Não sou como as outras

Eu não era como as outras meninas. Eu acho que nunca fui. Eu me olhava no

espelho e via uma menina de óculos e espinhas, uma cicatriz ao lado do olho.

Tomei dois pontos. Uma queda na escola. Além de ser a esquisita, eu era a

esquisita que vivia correndo e batendo em todo mundo. Eu ficava olhando

enquanto minhas amigas adolescentes namoravam.

Eu não beijei ninguém até os treze anos, e olhe que isso era bem tarde, já

naquela época. Eu não sabia de muita coisa da vida e até hoje eu não sei. E

esse espelho não me diz nada, não esclarece nada. Há uma névoa pairando

sobre a minha cabeça. Eu sou uma mulher sombria, eu fui uma adolescente

sombria.

Há coisas que eu guardei só para mim e só pouquíssimas pessoas sabem. Eu

gosto do que vejo hoje no espelho. É melhor do que o que eu via há alguns

anos. Minha aparência havia melhorado, mas eu estava ainda ferida pelo

tempo, pela vida, por tudo. Eu sabia que precisava cicatrizar. Mas bem lá no

fundo havia ainda em mim marcas da passado que não se tratariam.
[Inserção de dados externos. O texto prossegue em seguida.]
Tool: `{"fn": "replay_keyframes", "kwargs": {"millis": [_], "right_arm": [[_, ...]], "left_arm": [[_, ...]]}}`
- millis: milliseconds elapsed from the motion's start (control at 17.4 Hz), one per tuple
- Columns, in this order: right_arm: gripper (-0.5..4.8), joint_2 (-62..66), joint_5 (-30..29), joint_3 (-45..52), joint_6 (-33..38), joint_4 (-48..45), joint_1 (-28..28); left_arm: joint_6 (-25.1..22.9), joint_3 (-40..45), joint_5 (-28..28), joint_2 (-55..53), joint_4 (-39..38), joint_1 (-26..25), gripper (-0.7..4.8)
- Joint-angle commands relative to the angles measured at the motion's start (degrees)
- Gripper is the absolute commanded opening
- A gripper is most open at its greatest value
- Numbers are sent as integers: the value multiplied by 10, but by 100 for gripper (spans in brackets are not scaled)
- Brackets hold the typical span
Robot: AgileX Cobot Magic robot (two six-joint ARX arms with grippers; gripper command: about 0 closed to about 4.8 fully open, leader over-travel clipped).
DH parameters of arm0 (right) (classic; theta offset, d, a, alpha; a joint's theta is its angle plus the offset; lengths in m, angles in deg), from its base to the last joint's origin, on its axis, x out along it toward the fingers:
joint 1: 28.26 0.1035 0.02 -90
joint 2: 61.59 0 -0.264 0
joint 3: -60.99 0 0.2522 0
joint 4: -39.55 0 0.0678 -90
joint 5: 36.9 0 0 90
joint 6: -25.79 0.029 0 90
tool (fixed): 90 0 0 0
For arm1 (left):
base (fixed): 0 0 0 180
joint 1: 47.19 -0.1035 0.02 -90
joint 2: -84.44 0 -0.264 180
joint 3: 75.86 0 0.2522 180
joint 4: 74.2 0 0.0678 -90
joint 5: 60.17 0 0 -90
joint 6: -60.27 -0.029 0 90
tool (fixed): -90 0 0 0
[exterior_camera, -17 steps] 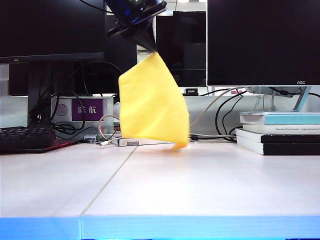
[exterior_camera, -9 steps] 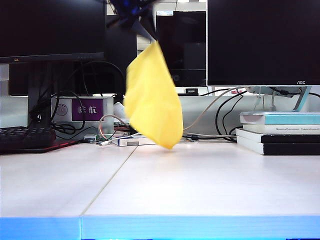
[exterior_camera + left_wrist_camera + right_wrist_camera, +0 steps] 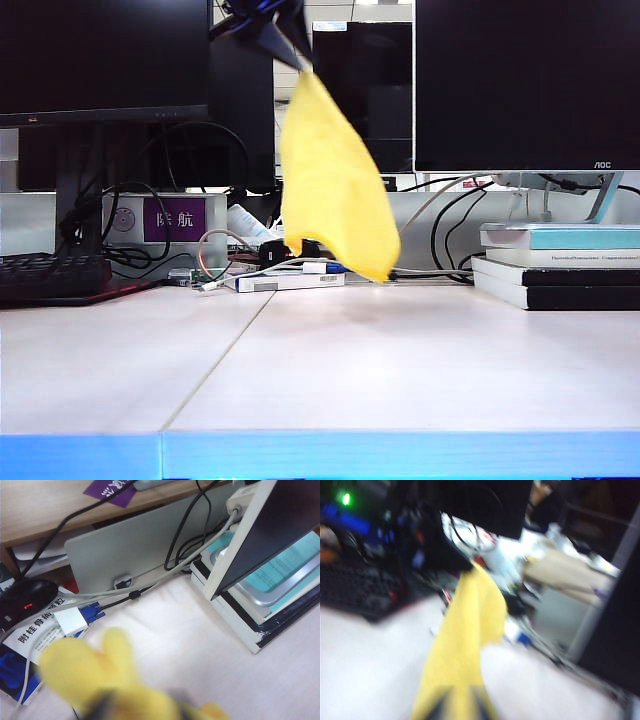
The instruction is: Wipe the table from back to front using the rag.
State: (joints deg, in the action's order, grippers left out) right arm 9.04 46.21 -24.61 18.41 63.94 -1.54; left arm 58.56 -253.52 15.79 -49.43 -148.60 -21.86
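The yellow rag [image 3: 335, 180] hangs by one corner from my left gripper [image 3: 290, 50], which is high above the back of the off-white table [image 3: 400, 370]. The rag's lowest corner swings just over the table's back edge. In the left wrist view the rag [image 3: 85, 670] bulges between the blurred fingers of the left gripper [image 3: 142, 705], which is shut on it. My right gripper [image 3: 462, 707] is outside the exterior view. In its own view the rag [image 3: 470, 625] fills the narrow gap between its fingers, but blur hides whether they pinch it.
Dark monitors [image 3: 520, 80] line the back. A black keyboard [image 3: 55, 275] lies at the left and a stack of books [image 3: 560, 265] at the right. Cables, a purple-labelled box [image 3: 165, 218] and a black mouse [image 3: 25, 597] crowd the back edge.
The hanging rag has swung to the right and folded narrower. Small items behind it at the back edge now show. The left gripper stays at the top of the view.
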Motion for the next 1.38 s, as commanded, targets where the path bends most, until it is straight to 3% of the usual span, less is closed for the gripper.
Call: {"fn": "replay_keyframes", "kwargs": {"millis": [57, 172, 287, 402, 459, 860, 1147, 1377], "right_arm": [[399, 67, -66, -2, 3, -107, 3], [367, 122, -120, -3, 4, -185, 3], [328, 150, -126, -3, 16, -216, 3], [284, 180, -126, -3, 18, -242, 2], [237, 212, -127, -2, 18, -287, 2], [238, 305, -94, -3, 63, -456, 2], [238, 328, -67, -8, 63, -486, 2], [238, 371, -67, -73, 63, -468, 2]], "left_arm": [[-2, -3, -2, 7, 6, 1, 182], [-2, -3, -3, 8, 3, 1, 180], [-2, -3, -3, 10, -1, 1, 178], [-2, -3, -3, 15, -5, 1, 81], [-2, -3, -3, 22, -7, 1, 11], [2, -3, -2, 34, -27, 1, 11], [2, -3, -3, 34, -27, 1, 11], [2, -3, -23, 34, -30, 1, 11]]}}
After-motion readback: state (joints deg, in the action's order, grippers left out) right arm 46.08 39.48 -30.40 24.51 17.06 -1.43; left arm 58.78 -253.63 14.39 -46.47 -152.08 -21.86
Não

sarariam jamais.

Bem, eu continuo esquisita, é o que eu quero dizer. A minha esquisitice nada

tem a ver com a a aparência. É a conclusão que chego. Escuto vozes que vem

de mim mesma e não as compreendo. Eu sou a mocinha mais vilã, eu sou a

mulher com cara de bruxa, eu sou a ovelha rebelde, eu sou a caladona com um

livro na mão. É o que eu sou, é quem eu sou. Ambígua, paradoxal, complexa,

inquieta. Sim, eu não sou como as outras meninas.